**EXERCISE REQUIREMENTS**
Retype only the lines from the top of the records to the line with "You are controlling", including that line but none of the pictures.

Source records
┌──

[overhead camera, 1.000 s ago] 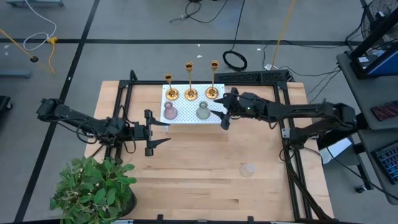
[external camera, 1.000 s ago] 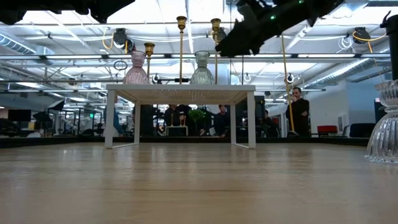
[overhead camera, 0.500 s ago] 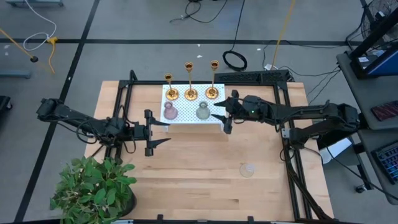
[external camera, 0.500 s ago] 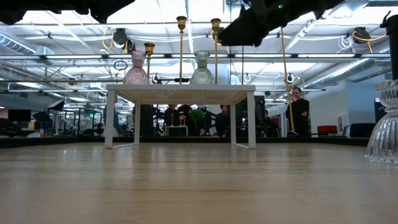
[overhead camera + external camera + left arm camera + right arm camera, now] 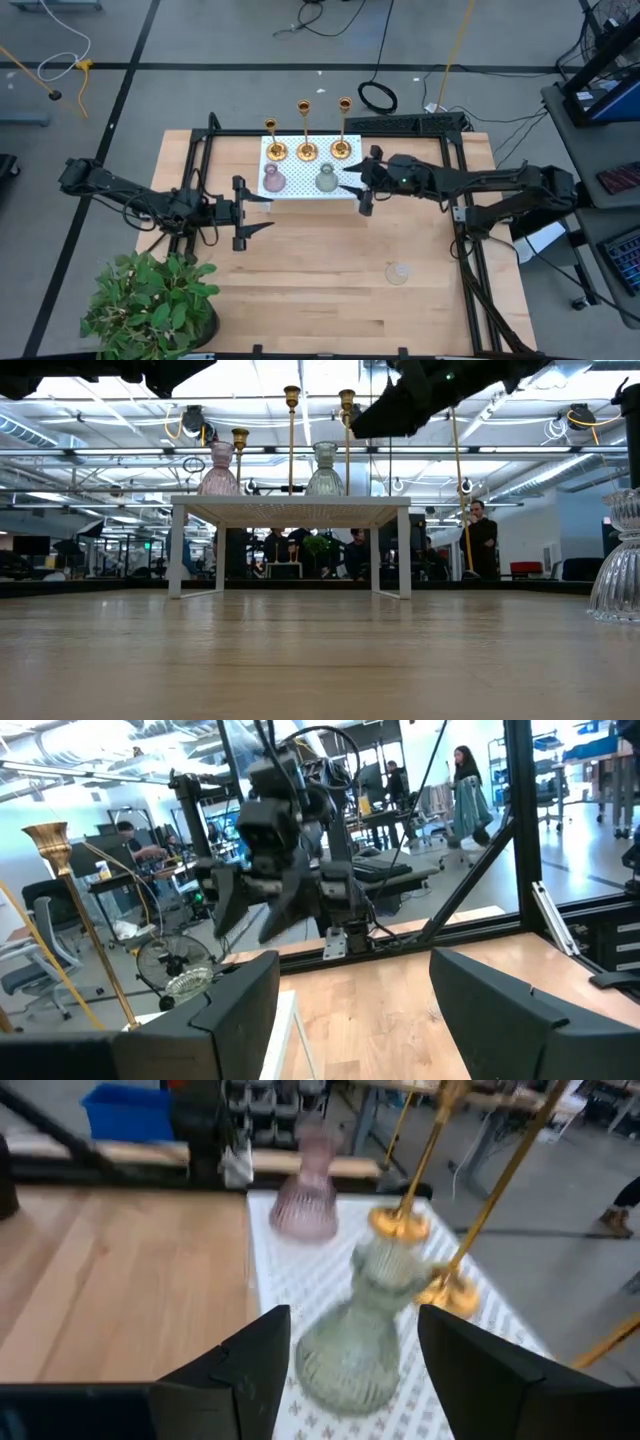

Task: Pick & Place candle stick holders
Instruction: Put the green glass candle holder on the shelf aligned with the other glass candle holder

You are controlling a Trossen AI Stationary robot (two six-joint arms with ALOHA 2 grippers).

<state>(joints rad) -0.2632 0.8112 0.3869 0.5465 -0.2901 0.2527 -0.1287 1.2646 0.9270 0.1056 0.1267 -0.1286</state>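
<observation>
Candle stick holders are sitting on a white perforated platform (image 5: 300,178) at twelve o'clock on the wooden table (image 5: 320,280): three shiny gold holders (image 5: 304,150) with thin stems along the far row, a pink ribbed glass holder (image 5: 272,181) and a greenish ribbed glass holder (image 5: 325,180) in front. One clear glass holder (image 5: 398,272) is standing apart at five o'clock. The right gripper (image 5: 358,184) is hovering at the platform's three o'clock edge, fingers spread, holding nothing. The left gripper (image 5: 248,212) is waiting at nine o'clock, fingers spread and empty.
</observation>
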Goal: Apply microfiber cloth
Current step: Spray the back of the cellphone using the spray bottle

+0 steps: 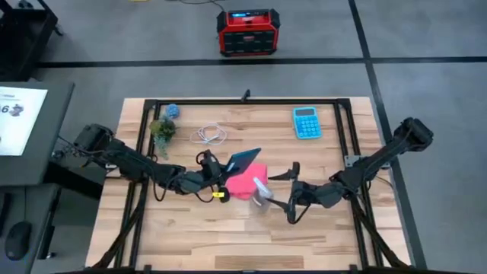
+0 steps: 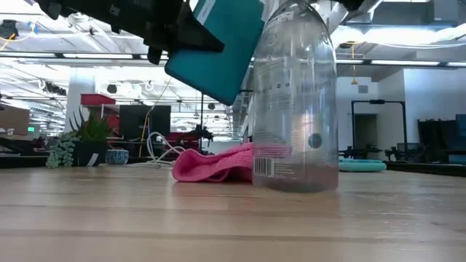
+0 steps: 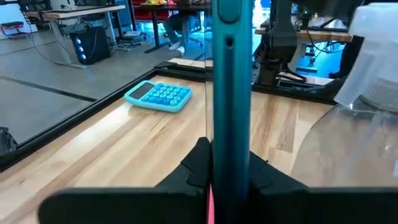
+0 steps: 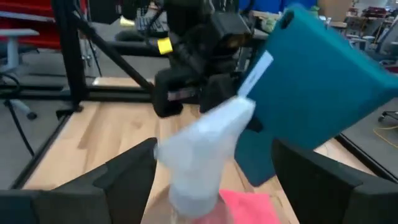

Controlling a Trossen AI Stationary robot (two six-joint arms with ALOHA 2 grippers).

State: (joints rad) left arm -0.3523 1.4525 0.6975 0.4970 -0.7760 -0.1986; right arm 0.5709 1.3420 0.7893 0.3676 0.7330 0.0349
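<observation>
The left gripper is pinched on the short edge of a teal phone, holding it off the table and tilted. In the left wrist view the phone stands edge-on between the two fingers, which press on its flat faces. In the high view its long axis runs from the gripper up and to the right, with the free end farthest from the gripper.

The cloth lies on the table just right of the left gripper and under the raised phone, bunched rather than flat. In the low view it is a low pink heap below the phone, with clear air between them. Its shape is roughly square, so it has no marked long axis or direction.

A clear spray bottle stands upright at the cloth's right edge. The right gripper is just right of the bottle, fingers spread to either side of the nozzle and not gripping it.

Both grippers are near the cloth. As the left is occupied, I judge the open right one freer to take it, with the bottle in the way.
</observation>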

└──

**RESULT FOR THIS EXERCISE**
[overhead camera, 1.000 s ago] 
[external camera, 1.000 s ago] 
[overhead camera, 0.500 s ago] 
[external camera, 0.500 s ago] 
[overhead camera + external camera + left arm camera + right arm camera, now] 

Task: Pick & Place candle stick holders
Instruction: Put the green glass candle holder on the shelf aligned with the other glass candle holder

You are controlling a Trossen AI Stationary robot (two six-joint arms with ALOHA 2 grippers).

That concludes the exercise.